■ **ASSIGNMENT**:
In the listing below, tally each line that contains "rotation". Reply with the total only.

■ **AVAILABLE DATA**:
● ● ● ● ● ● ●

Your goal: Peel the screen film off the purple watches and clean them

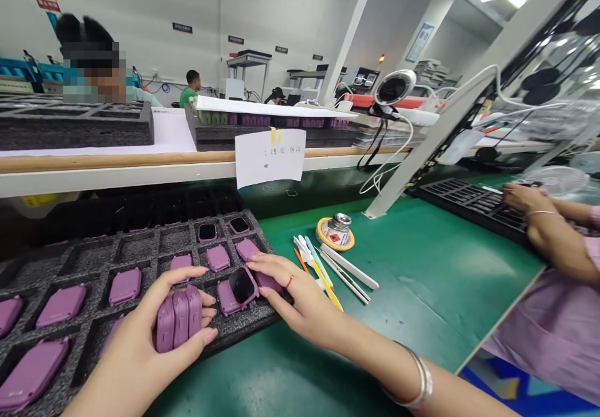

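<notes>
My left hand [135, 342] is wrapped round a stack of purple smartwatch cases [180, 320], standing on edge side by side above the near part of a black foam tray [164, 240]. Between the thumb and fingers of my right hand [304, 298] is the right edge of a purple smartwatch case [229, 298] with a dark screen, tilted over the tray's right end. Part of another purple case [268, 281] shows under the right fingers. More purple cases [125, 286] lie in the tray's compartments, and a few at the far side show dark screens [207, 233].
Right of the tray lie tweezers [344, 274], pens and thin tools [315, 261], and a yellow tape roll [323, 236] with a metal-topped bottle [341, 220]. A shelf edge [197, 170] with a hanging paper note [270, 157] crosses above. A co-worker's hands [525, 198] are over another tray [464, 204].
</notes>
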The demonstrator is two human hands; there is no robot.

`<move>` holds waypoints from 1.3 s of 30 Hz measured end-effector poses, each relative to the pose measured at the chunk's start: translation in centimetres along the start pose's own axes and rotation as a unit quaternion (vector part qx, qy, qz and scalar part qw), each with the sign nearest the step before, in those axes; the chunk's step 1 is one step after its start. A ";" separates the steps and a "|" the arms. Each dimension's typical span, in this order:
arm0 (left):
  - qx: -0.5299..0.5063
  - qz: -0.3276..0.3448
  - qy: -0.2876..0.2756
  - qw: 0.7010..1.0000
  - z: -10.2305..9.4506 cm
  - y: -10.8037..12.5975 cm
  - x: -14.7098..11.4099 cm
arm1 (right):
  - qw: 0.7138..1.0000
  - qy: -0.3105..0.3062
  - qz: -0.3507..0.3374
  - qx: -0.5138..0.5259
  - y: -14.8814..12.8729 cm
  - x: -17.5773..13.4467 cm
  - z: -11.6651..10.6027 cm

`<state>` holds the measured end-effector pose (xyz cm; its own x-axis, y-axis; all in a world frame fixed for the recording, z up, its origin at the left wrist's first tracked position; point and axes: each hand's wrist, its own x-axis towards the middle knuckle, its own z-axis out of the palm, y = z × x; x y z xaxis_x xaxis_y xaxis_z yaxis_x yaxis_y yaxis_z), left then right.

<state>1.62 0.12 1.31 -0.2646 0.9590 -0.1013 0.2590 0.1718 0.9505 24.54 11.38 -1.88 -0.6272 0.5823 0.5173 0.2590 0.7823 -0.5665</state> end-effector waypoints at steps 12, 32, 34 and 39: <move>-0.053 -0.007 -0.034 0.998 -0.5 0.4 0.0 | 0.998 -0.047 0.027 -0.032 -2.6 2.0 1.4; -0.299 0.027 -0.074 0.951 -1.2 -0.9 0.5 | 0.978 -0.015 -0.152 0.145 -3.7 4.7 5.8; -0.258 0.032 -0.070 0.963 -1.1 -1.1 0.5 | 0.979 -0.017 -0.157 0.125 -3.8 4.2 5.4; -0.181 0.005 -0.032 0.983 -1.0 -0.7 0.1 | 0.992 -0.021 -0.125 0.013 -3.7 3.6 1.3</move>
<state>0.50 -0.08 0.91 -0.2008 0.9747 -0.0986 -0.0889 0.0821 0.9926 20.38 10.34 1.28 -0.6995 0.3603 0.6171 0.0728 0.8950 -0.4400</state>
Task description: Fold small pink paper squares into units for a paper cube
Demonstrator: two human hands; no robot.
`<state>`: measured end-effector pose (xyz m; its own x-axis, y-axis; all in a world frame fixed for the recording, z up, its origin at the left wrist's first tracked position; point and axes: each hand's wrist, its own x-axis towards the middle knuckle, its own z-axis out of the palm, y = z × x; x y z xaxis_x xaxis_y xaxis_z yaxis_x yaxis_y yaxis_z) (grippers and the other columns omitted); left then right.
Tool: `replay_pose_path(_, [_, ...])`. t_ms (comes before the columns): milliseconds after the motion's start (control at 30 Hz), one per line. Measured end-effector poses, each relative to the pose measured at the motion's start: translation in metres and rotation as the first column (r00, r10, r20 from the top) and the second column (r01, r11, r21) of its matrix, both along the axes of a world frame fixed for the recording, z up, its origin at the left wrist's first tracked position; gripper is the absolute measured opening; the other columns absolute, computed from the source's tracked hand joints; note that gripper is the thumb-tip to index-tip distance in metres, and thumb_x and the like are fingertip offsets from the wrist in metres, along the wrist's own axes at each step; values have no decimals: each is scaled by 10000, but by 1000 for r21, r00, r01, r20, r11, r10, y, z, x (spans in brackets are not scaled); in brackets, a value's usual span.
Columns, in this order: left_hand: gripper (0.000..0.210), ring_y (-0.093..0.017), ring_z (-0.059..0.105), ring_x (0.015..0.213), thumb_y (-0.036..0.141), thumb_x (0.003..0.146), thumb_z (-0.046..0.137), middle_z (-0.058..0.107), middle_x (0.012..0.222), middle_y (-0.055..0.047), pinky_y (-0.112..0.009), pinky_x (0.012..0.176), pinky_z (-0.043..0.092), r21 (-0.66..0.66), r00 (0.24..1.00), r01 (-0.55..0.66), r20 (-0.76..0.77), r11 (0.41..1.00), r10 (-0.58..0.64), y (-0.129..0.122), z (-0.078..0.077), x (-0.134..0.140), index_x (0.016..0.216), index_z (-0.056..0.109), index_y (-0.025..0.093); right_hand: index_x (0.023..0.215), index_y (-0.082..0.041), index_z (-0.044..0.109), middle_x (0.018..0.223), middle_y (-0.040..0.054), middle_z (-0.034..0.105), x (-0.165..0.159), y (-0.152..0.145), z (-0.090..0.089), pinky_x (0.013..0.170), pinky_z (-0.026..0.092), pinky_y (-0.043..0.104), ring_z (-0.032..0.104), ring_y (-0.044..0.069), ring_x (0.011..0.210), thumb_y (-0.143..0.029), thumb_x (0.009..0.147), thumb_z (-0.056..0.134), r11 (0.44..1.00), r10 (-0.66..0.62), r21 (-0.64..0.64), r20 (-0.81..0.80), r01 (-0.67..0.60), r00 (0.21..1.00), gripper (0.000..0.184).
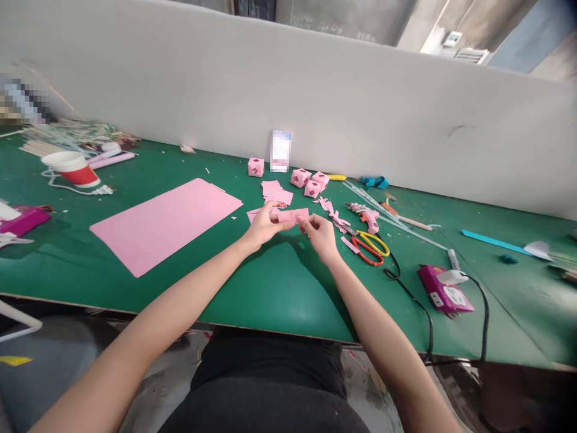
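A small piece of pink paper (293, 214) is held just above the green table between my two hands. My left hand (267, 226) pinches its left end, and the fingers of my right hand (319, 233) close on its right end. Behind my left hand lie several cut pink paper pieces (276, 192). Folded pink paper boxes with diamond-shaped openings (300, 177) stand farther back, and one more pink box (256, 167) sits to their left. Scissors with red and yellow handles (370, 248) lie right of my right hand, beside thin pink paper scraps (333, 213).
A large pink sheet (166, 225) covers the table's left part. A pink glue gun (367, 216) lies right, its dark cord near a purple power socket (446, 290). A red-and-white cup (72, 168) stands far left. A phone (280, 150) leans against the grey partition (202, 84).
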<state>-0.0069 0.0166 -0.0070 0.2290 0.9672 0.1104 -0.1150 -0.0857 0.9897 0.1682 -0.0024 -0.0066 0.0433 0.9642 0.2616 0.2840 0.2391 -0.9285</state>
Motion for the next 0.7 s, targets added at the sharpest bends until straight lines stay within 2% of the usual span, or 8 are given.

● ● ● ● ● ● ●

■ **RESULT OF THIS TASK**:
2